● EXERCISE REQUIREMENTS:
Among the lines below, a stretch begins at the one with "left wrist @" and ends at the one with "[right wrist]". Repeat that stretch exactly, ends included.

Collection entries:
--------------------

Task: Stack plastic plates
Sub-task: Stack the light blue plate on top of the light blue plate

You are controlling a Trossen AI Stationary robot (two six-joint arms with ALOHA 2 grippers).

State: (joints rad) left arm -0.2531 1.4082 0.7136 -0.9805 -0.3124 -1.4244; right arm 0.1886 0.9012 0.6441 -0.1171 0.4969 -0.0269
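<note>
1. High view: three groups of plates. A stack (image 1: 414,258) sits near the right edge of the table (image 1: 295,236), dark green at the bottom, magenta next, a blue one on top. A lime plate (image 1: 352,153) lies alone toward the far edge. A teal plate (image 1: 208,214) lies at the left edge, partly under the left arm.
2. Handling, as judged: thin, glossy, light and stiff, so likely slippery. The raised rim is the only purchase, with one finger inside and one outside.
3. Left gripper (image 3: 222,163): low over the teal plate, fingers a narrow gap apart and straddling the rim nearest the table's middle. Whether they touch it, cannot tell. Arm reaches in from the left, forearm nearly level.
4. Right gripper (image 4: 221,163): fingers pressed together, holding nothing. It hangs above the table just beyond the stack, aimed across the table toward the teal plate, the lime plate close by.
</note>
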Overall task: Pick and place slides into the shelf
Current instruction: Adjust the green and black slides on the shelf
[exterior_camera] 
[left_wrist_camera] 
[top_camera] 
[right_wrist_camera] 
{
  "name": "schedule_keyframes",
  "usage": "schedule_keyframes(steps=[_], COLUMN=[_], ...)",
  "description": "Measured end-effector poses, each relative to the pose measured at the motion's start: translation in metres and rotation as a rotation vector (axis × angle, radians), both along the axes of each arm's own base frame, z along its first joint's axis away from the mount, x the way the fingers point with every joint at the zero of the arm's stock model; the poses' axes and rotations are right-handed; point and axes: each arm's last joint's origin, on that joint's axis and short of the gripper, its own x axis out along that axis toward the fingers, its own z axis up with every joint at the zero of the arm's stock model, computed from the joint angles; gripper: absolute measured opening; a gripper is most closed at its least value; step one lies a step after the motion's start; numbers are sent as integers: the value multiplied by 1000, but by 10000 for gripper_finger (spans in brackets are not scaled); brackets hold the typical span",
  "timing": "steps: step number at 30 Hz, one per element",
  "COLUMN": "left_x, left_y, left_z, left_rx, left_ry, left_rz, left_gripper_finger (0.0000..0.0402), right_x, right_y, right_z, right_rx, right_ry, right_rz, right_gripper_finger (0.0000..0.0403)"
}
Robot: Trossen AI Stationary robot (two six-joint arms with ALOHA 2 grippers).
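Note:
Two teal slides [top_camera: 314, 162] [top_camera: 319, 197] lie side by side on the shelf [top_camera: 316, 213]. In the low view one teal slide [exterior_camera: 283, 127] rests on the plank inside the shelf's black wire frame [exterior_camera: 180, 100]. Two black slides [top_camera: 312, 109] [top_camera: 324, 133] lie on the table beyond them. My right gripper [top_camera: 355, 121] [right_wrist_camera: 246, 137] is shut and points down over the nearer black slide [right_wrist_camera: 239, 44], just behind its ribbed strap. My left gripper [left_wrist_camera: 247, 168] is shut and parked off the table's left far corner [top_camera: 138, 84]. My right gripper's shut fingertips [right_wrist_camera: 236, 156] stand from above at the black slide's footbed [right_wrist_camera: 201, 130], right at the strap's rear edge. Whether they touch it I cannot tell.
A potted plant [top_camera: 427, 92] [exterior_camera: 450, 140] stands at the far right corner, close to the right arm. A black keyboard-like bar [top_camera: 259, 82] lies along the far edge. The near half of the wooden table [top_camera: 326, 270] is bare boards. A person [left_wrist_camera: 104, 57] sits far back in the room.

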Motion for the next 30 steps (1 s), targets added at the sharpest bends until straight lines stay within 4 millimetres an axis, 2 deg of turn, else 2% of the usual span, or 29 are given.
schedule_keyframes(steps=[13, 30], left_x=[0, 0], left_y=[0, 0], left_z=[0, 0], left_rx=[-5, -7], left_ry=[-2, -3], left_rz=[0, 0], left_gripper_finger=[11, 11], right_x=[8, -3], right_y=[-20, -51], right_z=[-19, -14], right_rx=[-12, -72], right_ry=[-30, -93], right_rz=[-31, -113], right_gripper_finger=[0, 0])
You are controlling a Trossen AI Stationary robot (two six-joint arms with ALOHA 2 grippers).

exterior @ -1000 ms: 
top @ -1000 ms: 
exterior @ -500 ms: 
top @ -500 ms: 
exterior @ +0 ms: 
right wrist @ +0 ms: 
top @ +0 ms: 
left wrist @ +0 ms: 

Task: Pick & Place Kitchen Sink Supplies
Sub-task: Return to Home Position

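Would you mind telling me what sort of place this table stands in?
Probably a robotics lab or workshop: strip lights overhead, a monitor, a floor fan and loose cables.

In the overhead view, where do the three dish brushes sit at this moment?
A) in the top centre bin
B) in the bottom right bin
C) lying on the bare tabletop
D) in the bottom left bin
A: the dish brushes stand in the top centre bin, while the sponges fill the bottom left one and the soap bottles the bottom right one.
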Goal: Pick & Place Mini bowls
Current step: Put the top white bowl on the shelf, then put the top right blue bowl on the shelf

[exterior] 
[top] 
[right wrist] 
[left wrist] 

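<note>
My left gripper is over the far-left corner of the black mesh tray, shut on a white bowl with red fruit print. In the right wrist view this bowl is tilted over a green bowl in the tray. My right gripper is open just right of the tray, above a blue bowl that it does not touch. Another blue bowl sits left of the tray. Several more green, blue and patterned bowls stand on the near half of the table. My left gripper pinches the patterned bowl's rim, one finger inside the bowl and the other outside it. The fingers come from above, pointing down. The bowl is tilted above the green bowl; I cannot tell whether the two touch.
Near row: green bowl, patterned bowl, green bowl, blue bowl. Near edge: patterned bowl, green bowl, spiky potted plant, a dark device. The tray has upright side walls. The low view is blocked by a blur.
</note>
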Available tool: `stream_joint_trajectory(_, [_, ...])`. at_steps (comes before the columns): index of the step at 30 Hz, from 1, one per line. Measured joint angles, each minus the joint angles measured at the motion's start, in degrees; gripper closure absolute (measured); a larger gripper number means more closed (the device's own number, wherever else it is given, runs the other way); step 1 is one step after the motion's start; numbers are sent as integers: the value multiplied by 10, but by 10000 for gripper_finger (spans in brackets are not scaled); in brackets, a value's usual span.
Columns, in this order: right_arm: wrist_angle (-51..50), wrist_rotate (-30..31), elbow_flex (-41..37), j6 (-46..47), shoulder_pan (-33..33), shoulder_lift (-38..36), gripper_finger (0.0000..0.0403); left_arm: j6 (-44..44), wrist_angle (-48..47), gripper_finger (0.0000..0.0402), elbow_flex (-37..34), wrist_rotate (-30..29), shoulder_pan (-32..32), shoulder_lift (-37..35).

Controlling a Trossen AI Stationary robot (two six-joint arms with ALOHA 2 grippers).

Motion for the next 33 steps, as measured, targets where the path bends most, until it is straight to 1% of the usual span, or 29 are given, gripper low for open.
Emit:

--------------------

● REPLY:
left wrist @ +0 ms: 

Task: Pick & Place Kitchen Sink Supplies
Sub-task: Return to Home Position

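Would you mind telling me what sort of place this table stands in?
Probably a robotics lab or workshop: strip lights overhead, a monitor, a floor fan and loose cables.

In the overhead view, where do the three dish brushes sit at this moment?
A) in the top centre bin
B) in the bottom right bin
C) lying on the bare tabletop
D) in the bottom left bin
A: the dish brushes stand in the top centre bin, while the sponges fill the bottom left one and the soap bottles the bottom right one.
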Goal: Pick & Place Mini bowls
Current step: Put the top white bowl on the shelf, then put the top right blue bowl on the shelf

[exterior] 
[top] 
[right wrist] 

The output is now finished.